It isn't at all clear that Carl Gustav Jung's reputation survived the publication of his most famous work, Liber Novus, known as the Red Book. Both John Reilly and Tim Powers have made use of his ideas, but the sheer strangeness of the work makes it uninteresting to the prosaic and political twenty-first century.


Jung in the 21st Century

 

When I was in college, I read my way through most of Carl Gustav Jung's Collected Works, in the elaborately illustrated and suitably dark hardcover volumes issued by the Bollingen Foundation. I by no means regard the time spent as wasted; you can get a good education just acquiring the resources to understand a system like Jung's. Neither do I condescend to Jungians with the attitude that Jung's philosophy is just something you outgrow; there are many unfootnoted Jungian notions floating around in my published work. Still, I don't think there was ever a time when I confused Jungianism with enlightenment, much less with salvation (people who knew me 35 years ago may remember otherwise, but if so, their memories are defective).

In any case, the Bollingen Foundation no longer exists. They decided in the 1960s that their work of making Jung's principal works available was complete and they turned the Bollingen Series over to Princeton University Press. Smaller entities have continued to promote Jung's works and ideas, however. Among them is the Philemon Foundation, which is about to strike a publishing coup:

During WWI, Jung commenced an extended self-exploration that he called his "confrontation with the unconscious." During this period, he developed his principal theories of the collective unconscious, the archetypes, psychological types and the process of individuation, and transformed psychotherapy from a practice concerned with the treatment of pathology into a means for reconnection with the soul and the recovery of meaning in life. At the heart of this endeavor was his legendary Red Book, a large, leather bound, illuminated volume that he created between 1914 and 1930, and which contained the nucleus of his later works. While Jung considered the Red Book, or Liber Novus (New Book) to be the central work in his oeuvre, it has remained unpublished...

Unpublished until October of this year, when a carefully produced facsimile edition with a critical (as in "annotated") English translation from the German will appear.

In some ways, the Red Book, as it will be called, sounds a bit like the Hypnerotomachia Poliphili, which is also a heavily illustrated expression of the “active imagination”:

([I]n English Poliphilo's Strife of Love in a Dream, from Greek hypnos, "sleep", eros, "love", and mache, "fight") is a romance by Francesco Colonna and a famous example of early printing. First published in Venice, 1499, in an elegant page layout, with refined woodcut illustrations in an Early Renaissance style, Hypnerotomachia Poliphili presents a mysterious arcane allegory in which Poliphilo pursues his love Polia through a dreamlike landscape, and is at last reconciled with her by the Fountain of Venus.

(We know that Aldus Manutius published the work, by the way, but there is more than one view about authorship. Samples of the work are available at that link, too.)

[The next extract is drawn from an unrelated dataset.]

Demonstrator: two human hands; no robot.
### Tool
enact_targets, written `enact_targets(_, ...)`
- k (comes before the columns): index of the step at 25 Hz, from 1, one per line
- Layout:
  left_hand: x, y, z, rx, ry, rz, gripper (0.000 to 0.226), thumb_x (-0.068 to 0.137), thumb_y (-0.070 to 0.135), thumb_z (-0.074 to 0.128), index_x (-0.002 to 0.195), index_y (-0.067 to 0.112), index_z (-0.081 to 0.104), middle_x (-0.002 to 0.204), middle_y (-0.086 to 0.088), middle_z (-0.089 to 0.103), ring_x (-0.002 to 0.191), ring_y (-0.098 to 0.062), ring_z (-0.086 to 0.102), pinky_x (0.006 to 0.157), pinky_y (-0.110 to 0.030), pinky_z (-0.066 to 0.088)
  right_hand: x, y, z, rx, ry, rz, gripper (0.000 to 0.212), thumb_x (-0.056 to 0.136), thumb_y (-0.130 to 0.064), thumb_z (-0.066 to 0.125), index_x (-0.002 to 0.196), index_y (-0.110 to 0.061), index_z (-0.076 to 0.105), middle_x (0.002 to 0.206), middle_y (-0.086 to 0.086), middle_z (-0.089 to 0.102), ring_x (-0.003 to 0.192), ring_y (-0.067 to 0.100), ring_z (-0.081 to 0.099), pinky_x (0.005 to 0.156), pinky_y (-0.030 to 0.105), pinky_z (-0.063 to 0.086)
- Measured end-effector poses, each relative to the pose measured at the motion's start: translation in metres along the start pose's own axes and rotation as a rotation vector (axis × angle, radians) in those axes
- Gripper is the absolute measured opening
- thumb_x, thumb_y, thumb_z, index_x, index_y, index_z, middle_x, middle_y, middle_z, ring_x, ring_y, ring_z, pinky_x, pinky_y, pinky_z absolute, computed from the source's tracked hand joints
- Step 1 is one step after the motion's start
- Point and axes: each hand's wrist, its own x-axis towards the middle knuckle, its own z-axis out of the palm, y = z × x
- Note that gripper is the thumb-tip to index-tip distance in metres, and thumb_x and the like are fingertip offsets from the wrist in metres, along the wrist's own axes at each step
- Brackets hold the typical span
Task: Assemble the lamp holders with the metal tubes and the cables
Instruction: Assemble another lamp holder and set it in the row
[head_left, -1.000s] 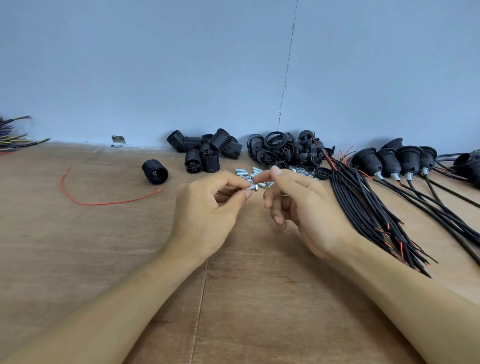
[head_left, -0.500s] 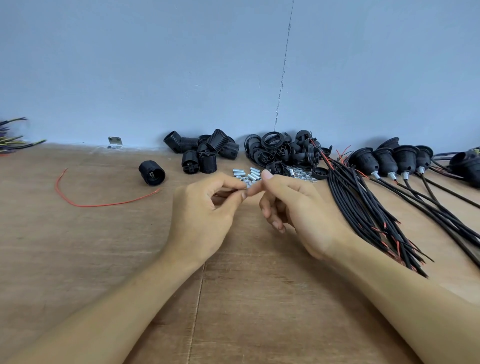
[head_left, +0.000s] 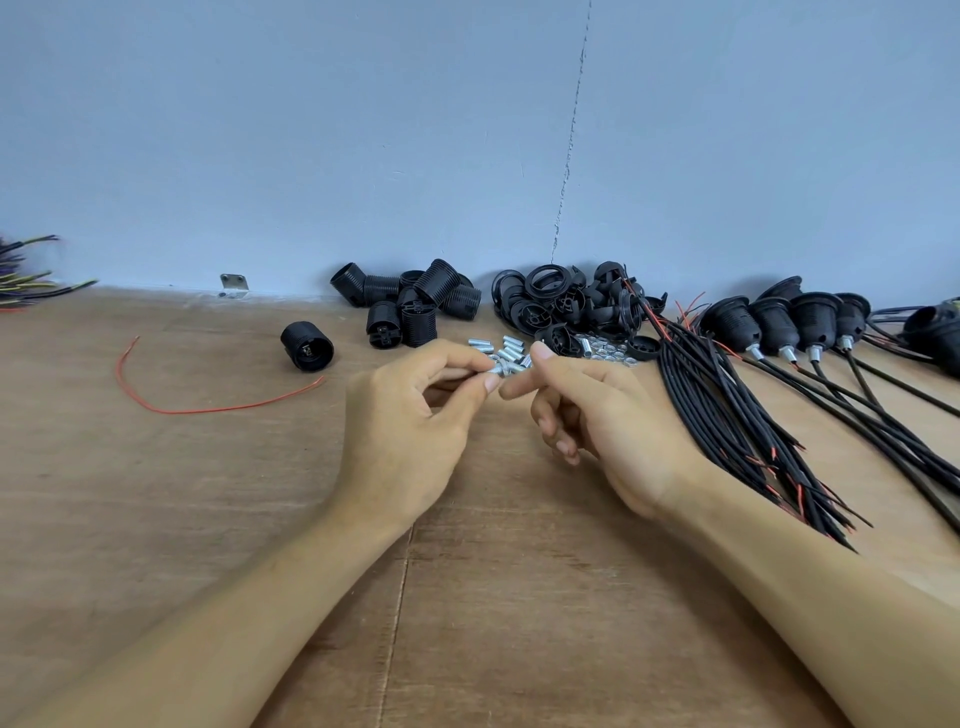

Despite the parallels, the Hypnerotomachia Poliphili seems to be different in kind from the Red Book. For one thing, the former is a carefully constructed work designed in part to show off the author's Classical erudition. By all accounts, the Red Book is dense with obscure references, too, but only incidentally. The author was deliberately trying not to construct the book, but to let his imagination function without editing. There is also this: the book is fascinating, in the special sense of mesmerizing or bewitching, to Jungians and to people interested in related subjects. That is certainly the impression created by Sara Corbett's long article in the September 20 issue of the New York Times Magazine on the upcoming publication of the Red BookThe Holy Grail of the Unconscious. To some extent, the fascination adheres to the physical book itself, for so many years just an illuminated rumor in a bank vault. The book does have text, however:

The book tells the story of Jung trying to face down his own demons as they emerged from the shadows. The results are humiliating, sometimes unsavory. In it, Jung travels the land of the dead, falls in love with a woman he later realizes is his sister, gets squeezed by a giant serpent and, in one terrifying moment, eats the liver of a little child. ("I swallow with desperate efforts — it is impossible — once again and once again — I almost faint — it is done.") At one point, even the devil criticizes Jung as hateful... ABOUT HALFWAY THROUGH the Red Book — after he has traversed a desert, scrambled up mountains, carried God on his back, committed murder, visited hell; and after he has had long and inconclusive talks with his guru, Philemon, a man with bullhorns and a long beard who flaps around on kingfisher wings — Jung is feeling understandably tired and insane. This is when his soul, a female figure who surfaces periodically throughout the book, shows up again. She tells him not to fear madness but to accept it, even to tap into it as a source of creativity. "If you want to find paths, you should also not spurn madness, since it makes up such a great part of your nature."... In the Red Book, after Jung's soul urges him to embrace the madness, Jung is still doubtful. Then suddenly, as happens in dreams, his soul turns into "a fat, little professor," who expresses a kind of paternal concern for Jung.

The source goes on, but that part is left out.